**Problem statement:**
Repeat exactly the lines below that lie between the line with "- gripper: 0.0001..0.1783" and the line with "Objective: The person", counting both of those lines as part of the answer.

Stored dataset items
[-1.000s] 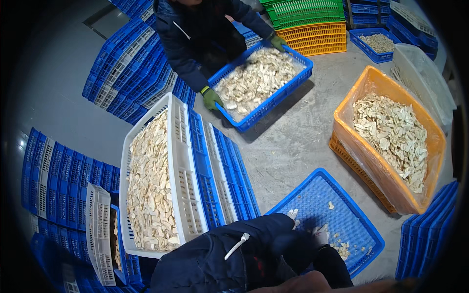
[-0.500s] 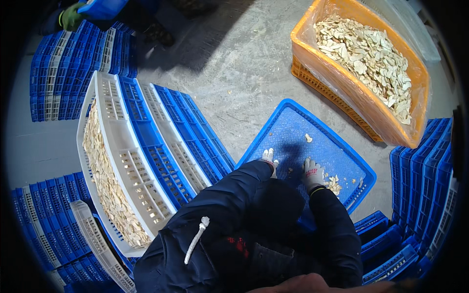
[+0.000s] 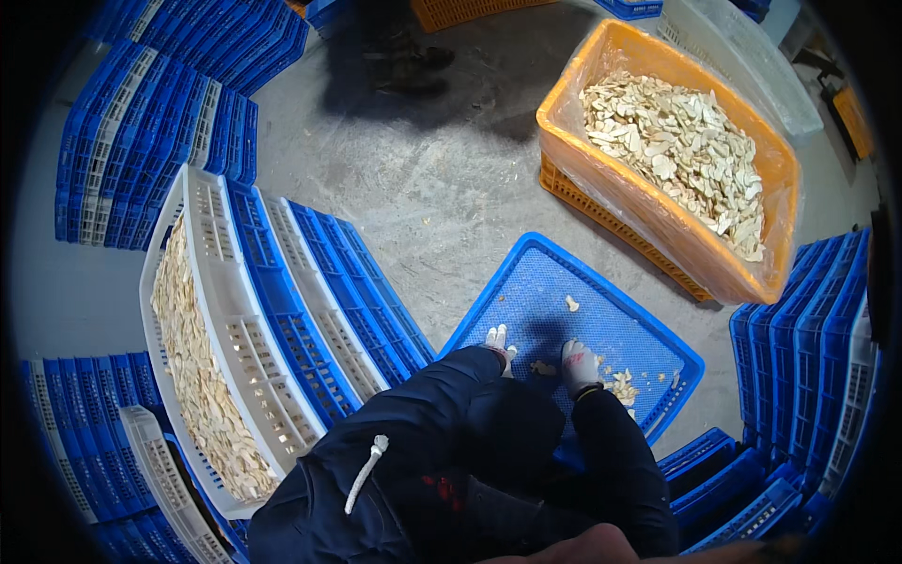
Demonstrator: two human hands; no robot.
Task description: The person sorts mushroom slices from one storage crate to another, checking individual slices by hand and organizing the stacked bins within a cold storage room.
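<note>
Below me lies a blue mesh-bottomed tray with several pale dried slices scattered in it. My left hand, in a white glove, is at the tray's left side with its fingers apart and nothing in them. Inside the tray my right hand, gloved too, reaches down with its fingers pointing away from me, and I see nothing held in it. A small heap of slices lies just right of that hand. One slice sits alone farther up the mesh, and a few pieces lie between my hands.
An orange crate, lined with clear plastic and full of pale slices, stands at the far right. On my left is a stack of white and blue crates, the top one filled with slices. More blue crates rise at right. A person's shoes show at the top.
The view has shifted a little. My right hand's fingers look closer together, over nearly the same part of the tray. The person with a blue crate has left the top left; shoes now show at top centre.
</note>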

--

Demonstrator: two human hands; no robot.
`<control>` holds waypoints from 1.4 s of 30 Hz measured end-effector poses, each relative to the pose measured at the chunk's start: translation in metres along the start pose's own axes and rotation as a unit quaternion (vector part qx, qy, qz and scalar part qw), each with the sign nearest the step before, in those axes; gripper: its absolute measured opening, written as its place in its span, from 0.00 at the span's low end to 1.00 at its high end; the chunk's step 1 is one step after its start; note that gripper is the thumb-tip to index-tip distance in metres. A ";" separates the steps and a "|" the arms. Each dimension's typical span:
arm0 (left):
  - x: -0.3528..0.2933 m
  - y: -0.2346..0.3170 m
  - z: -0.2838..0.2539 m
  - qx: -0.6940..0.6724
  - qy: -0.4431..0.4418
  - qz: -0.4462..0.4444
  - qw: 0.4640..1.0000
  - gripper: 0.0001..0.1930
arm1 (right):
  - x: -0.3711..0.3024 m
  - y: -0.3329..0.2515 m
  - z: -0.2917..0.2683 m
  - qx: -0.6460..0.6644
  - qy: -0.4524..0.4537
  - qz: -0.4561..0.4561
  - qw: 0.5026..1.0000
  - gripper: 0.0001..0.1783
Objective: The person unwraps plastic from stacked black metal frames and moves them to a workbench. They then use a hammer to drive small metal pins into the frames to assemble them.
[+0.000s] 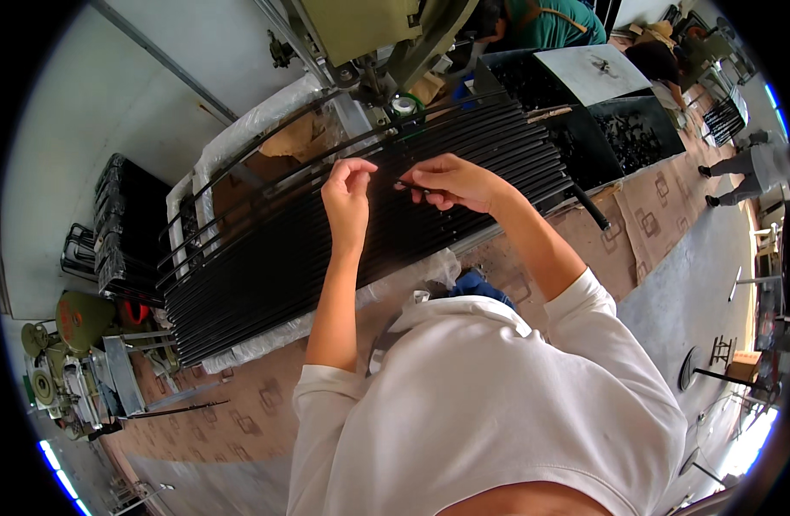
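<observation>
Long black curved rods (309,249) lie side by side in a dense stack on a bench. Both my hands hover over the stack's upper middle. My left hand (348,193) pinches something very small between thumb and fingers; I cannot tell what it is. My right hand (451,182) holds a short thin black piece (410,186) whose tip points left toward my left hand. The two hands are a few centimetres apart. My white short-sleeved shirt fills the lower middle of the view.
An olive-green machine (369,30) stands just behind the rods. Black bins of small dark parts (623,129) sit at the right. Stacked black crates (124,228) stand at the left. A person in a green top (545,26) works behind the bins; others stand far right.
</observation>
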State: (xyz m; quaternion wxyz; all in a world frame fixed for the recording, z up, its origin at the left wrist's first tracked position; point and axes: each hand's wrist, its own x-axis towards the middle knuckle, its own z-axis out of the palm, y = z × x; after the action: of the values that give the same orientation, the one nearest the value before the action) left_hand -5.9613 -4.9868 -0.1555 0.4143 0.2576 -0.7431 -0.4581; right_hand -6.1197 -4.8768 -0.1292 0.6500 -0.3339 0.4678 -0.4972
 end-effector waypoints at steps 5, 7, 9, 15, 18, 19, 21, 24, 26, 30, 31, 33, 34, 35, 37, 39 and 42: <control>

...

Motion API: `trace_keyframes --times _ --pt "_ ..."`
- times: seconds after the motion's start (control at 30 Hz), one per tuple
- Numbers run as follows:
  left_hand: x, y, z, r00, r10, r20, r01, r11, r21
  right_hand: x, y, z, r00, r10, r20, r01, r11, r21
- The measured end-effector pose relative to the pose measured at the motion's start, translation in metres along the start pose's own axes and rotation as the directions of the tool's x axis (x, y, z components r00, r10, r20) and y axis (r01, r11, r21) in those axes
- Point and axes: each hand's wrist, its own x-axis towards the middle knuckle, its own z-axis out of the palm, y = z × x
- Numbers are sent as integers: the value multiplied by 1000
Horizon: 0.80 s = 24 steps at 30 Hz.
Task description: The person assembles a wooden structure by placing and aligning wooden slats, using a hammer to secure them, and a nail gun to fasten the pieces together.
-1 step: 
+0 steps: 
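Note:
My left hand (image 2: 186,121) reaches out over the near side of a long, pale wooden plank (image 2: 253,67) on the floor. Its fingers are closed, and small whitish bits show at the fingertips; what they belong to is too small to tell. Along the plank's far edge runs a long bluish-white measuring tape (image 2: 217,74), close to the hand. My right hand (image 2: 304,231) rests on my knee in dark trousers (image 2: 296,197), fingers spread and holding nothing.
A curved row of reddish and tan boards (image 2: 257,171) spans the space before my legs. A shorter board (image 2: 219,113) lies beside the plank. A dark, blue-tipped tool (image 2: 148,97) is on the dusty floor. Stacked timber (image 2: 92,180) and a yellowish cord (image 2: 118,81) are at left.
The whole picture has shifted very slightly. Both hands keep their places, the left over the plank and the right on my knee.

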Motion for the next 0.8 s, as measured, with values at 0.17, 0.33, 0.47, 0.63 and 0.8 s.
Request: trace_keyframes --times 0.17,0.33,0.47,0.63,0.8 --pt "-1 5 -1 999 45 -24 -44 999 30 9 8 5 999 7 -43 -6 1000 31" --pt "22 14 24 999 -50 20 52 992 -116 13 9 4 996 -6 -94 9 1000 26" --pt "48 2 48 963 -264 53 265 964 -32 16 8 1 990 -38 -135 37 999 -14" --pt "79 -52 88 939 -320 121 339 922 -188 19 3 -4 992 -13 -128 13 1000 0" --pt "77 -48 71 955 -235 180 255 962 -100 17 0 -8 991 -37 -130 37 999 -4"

**Output below:**
  - gripper: 0.0001..0.1783
Objective: The person unwraps plastic from stacked black metal frames and moves them to a workbench. They then use a hammer to drive small metal pins into the frames to assemble them.

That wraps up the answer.